YOUR GOAL:
Using the data below, transcribe exactly everything from the line that contains "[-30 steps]" down to the line that contains "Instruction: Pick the". Include both of those lines and none of the pictures.

EXCERPTED DATA:
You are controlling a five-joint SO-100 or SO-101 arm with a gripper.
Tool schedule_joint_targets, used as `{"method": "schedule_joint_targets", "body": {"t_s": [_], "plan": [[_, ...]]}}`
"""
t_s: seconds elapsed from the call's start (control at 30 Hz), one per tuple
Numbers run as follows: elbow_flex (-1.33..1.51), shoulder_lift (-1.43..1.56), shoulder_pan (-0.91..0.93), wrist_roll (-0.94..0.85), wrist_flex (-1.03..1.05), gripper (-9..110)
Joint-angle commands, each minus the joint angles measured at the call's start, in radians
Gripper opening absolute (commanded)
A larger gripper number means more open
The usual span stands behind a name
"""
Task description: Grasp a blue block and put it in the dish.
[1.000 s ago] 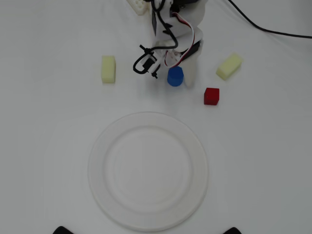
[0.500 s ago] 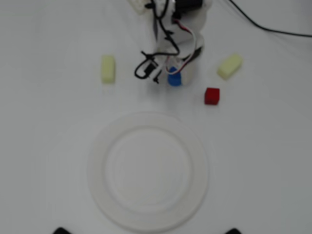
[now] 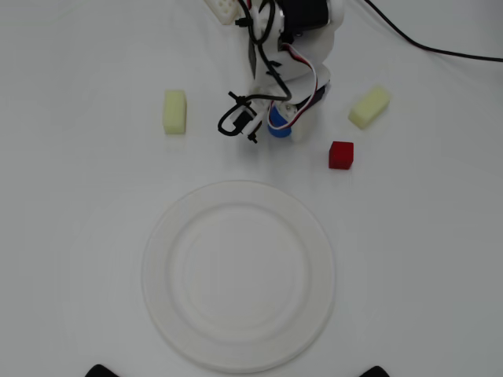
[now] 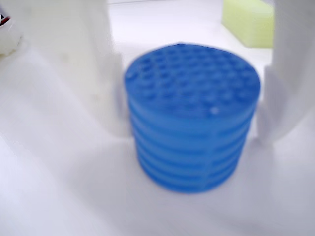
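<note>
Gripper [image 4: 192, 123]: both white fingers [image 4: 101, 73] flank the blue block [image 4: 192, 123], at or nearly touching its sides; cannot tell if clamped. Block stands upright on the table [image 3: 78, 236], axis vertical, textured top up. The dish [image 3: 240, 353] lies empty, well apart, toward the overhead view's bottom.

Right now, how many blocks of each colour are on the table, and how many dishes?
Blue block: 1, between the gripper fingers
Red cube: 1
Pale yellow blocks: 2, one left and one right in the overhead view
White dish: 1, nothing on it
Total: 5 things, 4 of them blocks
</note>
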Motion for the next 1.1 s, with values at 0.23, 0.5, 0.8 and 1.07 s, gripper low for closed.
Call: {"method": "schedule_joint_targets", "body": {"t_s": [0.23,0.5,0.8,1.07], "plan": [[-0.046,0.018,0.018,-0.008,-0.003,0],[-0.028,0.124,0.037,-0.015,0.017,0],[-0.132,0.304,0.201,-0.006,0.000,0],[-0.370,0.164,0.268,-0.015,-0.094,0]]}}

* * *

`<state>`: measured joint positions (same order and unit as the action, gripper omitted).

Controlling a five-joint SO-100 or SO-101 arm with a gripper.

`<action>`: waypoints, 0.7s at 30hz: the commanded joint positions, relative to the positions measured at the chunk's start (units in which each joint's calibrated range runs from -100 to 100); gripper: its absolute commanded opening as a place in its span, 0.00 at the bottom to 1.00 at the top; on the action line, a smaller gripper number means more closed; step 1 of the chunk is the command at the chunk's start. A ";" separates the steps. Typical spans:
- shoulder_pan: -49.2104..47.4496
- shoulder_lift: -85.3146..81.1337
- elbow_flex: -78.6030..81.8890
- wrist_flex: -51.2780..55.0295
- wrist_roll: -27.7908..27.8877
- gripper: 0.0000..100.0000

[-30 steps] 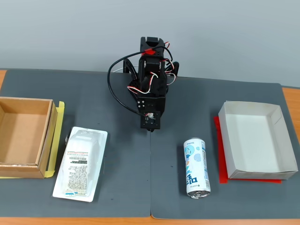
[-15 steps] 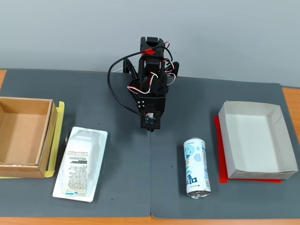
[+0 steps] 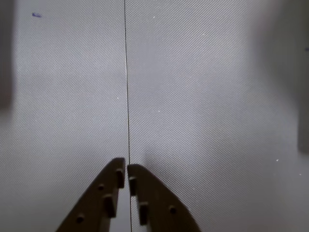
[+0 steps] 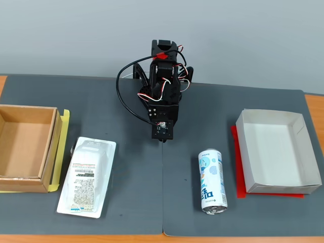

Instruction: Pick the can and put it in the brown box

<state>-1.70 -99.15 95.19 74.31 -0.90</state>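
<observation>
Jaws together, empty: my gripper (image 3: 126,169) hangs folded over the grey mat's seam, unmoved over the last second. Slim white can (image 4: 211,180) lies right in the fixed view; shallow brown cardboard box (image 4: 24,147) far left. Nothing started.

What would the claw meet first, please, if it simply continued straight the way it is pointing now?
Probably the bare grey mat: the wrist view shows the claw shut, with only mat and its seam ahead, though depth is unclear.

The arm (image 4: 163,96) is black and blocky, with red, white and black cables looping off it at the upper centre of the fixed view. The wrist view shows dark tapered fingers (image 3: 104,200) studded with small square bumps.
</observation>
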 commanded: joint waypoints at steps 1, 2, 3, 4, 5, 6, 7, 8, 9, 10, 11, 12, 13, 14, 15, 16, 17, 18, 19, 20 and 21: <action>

EXPECTED OUTPUT:
[-30 steps] 
[-15 steps] 
[+0 steps] 
[+0 steps] 

Instruction: Pick the can and put it in the brown box

Nothing else belongs to this answer.